St. John (1984)



One of the earliest paintings in the Chapel Series, St. John is a portrait of a homeless man that Cobb met on St. John’s Avenue in Austin. The links to name “John” are strengthened since the background is the confluence of the San Juan (i.e. “St.. John”) and Green Rivers in Utah above Lake Powell. The imagery of John the Baptist is somewhat traditional. His right hand points upward to signify the new life of the resurrection. His left hand faces downward and indicates death.

But the dominant theme is one of homelessness. John the Baptist was willing to be homeless to bring in the Kingdom. And, as Cobb remarked, “There is an advantage to being homeless: that you are ready to do the Lord’s work.” But a deeper and more profound truth remains; in fact, we are all homeless, looking for the lasting city that is to come (Hebrews 13:14).

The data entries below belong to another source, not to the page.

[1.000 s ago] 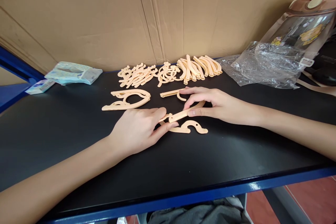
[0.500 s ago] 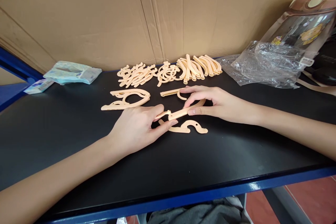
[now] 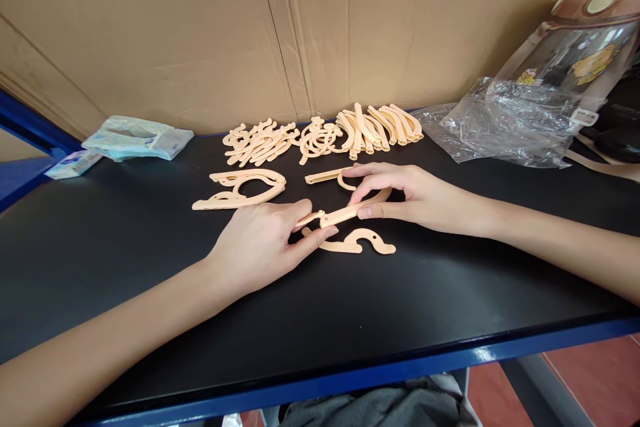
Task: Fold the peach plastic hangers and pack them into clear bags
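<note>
My right hand (image 3: pixel 405 193) pinches a curved beige hanger arm (image 3: pixel 343 215) between thumb and fingers. Closed around a thin beige hanger piece (image 3: pixel 311 218), my left hand (image 3: pixel 267 233) brings its small knobbed end against the arm's left end. My left fingers hide most of that thin piece. Just below lies a hanger hook (image 3: pixel 373 237), beside another flat piece (image 3: pixel 341 247) partly behind my left thumb. Beyond my right fingers rests a second hanger arm (image 3: pixel 325 177) with a curved part by it. To the left, a folded hanger (image 3: pixel 267 197) lies on the black table.
Along the cardboard wall (image 3: pixel 200 27) lie piles of thin hanger pieces (image 3: pixel 263 143), hooks (image 3: pixel 320 140) and hanger arms (image 3: pixel 380 127). A tissue pack (image 3: pixel 135 137) is at the left. Clear plastic bags (image 3: pixel 525 123) and a strapped water bottle (image 3: pixel 565 53) stand at the right.
</note>
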A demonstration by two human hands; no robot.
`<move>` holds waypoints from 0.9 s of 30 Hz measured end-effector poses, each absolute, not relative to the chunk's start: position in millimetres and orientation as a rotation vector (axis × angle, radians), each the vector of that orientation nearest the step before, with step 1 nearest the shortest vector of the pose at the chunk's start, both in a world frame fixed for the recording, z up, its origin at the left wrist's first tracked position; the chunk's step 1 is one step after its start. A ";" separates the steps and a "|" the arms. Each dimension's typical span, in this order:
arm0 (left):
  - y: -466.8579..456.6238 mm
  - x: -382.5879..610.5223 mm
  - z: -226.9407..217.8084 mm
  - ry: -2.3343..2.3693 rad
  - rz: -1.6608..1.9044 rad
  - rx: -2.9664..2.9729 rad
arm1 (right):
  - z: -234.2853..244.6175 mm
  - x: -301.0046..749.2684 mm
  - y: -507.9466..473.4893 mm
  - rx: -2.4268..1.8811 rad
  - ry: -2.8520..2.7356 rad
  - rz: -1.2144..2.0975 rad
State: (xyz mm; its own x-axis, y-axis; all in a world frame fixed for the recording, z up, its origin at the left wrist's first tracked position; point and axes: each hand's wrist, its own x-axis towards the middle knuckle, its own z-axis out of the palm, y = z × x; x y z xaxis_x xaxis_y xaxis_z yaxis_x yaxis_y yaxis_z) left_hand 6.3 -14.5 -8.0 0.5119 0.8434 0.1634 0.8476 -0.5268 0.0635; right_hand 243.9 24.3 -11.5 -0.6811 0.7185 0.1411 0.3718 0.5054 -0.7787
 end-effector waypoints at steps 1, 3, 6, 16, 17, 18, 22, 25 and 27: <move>-14.3 5.9 -8.6 -1.504 -0.272 -2.710 | -11.3 243.8 24.3 -0.896 -2.301 1.034; -13.9 4.2 -10.5 -1.464 -0.288 -2.706 | -10.6 243.7 24.0 -0.906 -2.305 1.034; -13.4 1.0 -13.7 -1.384 -0.315 -2.718 | -9.7 243.4 23.3 -0.920 -2.313 1.034; -12.7 0.3 -14.7 -1.321 -0.278 -2.741 | -11.6 244.5 24.3 -0.898 -2.369 0.970; -12.7 0.3 -14.5 -1.329 -0.281 -2.737 | -11.8 244.5 24.5 -0.895 -2.366 0.971; -12.8 0.2 -14.3 -1.340 -0.284 -2.732 | -12.0 244.4 24.6 -0.894 -2.363 0.974; -13.6 0.0 -13.9 -1.380 -0.277 -2.740 | -12.4 244.3 25.0 -0.895 -2.365 0.971; -14.0 -0.3 -15.2 -1.370 -0.276 -2.728 | -12.1 244.6 25.0 -0.906 -2.368 0.960; -14.0 -0.7 -16.6 -1.350 -0.279 -2.702 | -11.5 245.1 24.6 -0.920 -2.366 0.968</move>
State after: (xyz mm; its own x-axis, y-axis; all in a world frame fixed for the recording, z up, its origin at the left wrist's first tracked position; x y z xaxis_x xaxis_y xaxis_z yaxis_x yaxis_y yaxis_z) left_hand -0.7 -14.0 -16.6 0.5880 0.7807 0.2116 0.8006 -0.5990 -0.0148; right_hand 245.1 24.6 -11.5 -0.6918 0.7106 0.1282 0.4167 0.5379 -0.7328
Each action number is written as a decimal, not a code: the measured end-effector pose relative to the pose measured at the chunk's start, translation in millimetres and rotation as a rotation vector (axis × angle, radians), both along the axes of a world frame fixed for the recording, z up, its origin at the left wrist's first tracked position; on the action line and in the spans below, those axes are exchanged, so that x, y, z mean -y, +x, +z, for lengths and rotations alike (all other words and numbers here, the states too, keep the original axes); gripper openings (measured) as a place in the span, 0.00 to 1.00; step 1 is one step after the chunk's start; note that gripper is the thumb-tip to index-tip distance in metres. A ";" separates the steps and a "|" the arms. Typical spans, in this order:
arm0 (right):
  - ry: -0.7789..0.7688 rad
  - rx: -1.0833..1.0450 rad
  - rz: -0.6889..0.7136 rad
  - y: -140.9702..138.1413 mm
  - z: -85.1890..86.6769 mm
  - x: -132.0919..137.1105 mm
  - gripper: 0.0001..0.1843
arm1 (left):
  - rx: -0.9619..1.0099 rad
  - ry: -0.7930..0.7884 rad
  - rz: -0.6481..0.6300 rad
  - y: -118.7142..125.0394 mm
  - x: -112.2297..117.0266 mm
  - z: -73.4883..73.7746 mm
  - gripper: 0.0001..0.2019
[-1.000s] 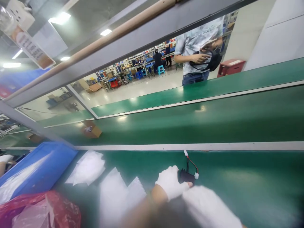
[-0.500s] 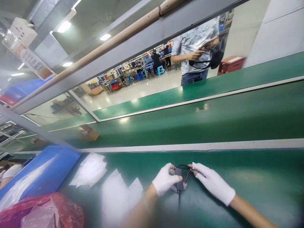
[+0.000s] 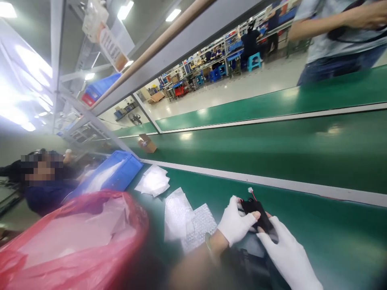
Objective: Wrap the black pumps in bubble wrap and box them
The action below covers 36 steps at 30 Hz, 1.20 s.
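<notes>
A black, box-shaped electronic module (image 3: pixel 262 214) is held tilted between both hands above the green work surface. My left hand (image 3: pixel 237 222), in a white glove with bare fingertips, grips its left end, thumb on top. At the right end, my right hand (image 3: pixel 286 250), gloved alike, closes around the module's edge. A red and black wire lead with a small white connector (image 3: pixel 250 190) sticks up behind the module. Below the hands lies a blurred dark object (image 3: pixel 252 264) that I cannot make out. Bubble-wrap bags (image 3: pixel 199 227) lie just left of my left hand.
A pink plastic bag (image 3: pixel 127 225) and a blue bin (image 3: pixel 121 177) stand at left. White pouches (image 3: pixel 153 180) are piled near the bin. A pale ledge (image 3: pixel 211 174) borders the green belt (image 3: pixel 272 149), which carries a cardboard box (image 3: pixel 147 143). Other people are at left and across the belt.
My view has swung left. My right hand has left the wires and come onto the module, which is now held by both hands; the white connector now shows.
</notes>
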State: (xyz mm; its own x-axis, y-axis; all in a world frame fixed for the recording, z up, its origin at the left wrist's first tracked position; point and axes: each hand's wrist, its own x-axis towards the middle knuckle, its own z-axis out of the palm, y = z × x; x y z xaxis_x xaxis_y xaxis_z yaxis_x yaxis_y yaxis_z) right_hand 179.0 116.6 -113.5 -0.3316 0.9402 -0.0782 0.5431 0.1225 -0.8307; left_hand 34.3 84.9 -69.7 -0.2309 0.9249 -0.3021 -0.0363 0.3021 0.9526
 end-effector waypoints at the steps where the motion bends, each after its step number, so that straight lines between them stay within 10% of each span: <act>1: -0.061 -0.041 -0.035 0.2 -1.2 -1.8 0.28 | -0.147 0.001 -0.005 -6.3 8.9 6.1 0.27; 5: -0.348 -0.252 -0.202 3.0 -0.2 -3.9 0.45 | -0.865 -0.271 0.135 -38.4 43.7 17.2 0.19; 10: -0.436 -0.452 -0.199 3.5 0.2 2.2 0.48 | -1.054 -0.574 0.173 -62.8 49.5 -6.6 0.15; 15: -0.396 -0.516 -0.212 8.8 -4.5 11.9 0.44 | -1.045 -0.383 0.075 -51.9 33.8 -13.3 0.08; 23: -0.292 -0.506 -0.074 30.4 2.1 25.2 0.29 | -0.977 0.065 -0.199 -18.5 -9.1 21.8 0.08; 29: -0.131 -0.323 0.083 45.9 5.9 20.1 0.22 | -1.229 0.141 -0.385 -12.8 -25.8 57.0 0.07; 36: -0.146 -0.239 0.099 50.7 9.4 17.3 0.22 | -1.475 0.157 -0.313 -3.1 -30.0 50.3 0.05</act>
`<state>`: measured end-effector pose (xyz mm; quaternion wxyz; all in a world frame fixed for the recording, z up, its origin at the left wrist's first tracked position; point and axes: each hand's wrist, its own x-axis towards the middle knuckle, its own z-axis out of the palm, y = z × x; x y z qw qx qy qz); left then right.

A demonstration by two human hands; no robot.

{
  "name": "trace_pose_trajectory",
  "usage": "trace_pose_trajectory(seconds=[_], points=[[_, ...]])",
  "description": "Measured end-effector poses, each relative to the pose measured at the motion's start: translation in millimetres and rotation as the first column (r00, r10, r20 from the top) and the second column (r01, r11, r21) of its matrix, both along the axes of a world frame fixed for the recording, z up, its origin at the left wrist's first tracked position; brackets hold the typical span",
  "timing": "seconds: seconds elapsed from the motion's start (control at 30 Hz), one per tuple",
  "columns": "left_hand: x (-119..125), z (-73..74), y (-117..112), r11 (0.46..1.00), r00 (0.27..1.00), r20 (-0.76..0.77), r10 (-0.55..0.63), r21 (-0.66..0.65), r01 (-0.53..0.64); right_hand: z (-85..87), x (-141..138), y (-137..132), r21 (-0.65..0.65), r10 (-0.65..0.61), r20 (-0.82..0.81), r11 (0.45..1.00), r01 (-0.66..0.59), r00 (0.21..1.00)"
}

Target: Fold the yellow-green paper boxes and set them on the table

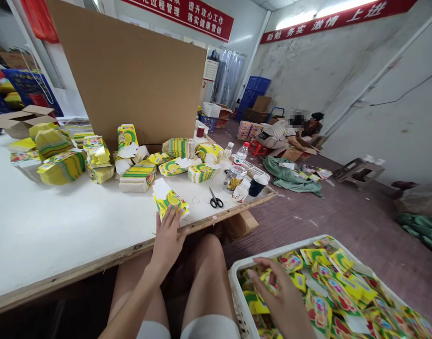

Here is an example of the layering of meaning: Cobb has shown great technical expertise in the construction of this work in the depth and detail of the egg tempera and the squares of gold leaf. But what does each component signify? Pigments from the earth, mixed with egg yolk seem to hearken back to man’s creation from the ground itself (Gen 2:7), recalling the wonder that all humans are made of dust, yet are also in the Imago Dei (Gen1:27), and crowned with gold, since God has “made him a little lower than the heavenly beings and crowned him with glory and honor” (Ps 8:5). As in many other paintings of John the Baptist, this man—the homeless “John”—points the way to heaven, to the resurrection, and to the new life in Christ. And he also has his left palm facing down, reminding us of the victory over death for those who believe. Yet Cobb’s theme is more subtle still: like this man, we are all, in some sense, sojourners here. Like the Baptist, and like Jesus, we should never feel entirely at home in this life. We are all homeless and should be ready to act fearlessly and freely in the giving of ourselves to God and to others.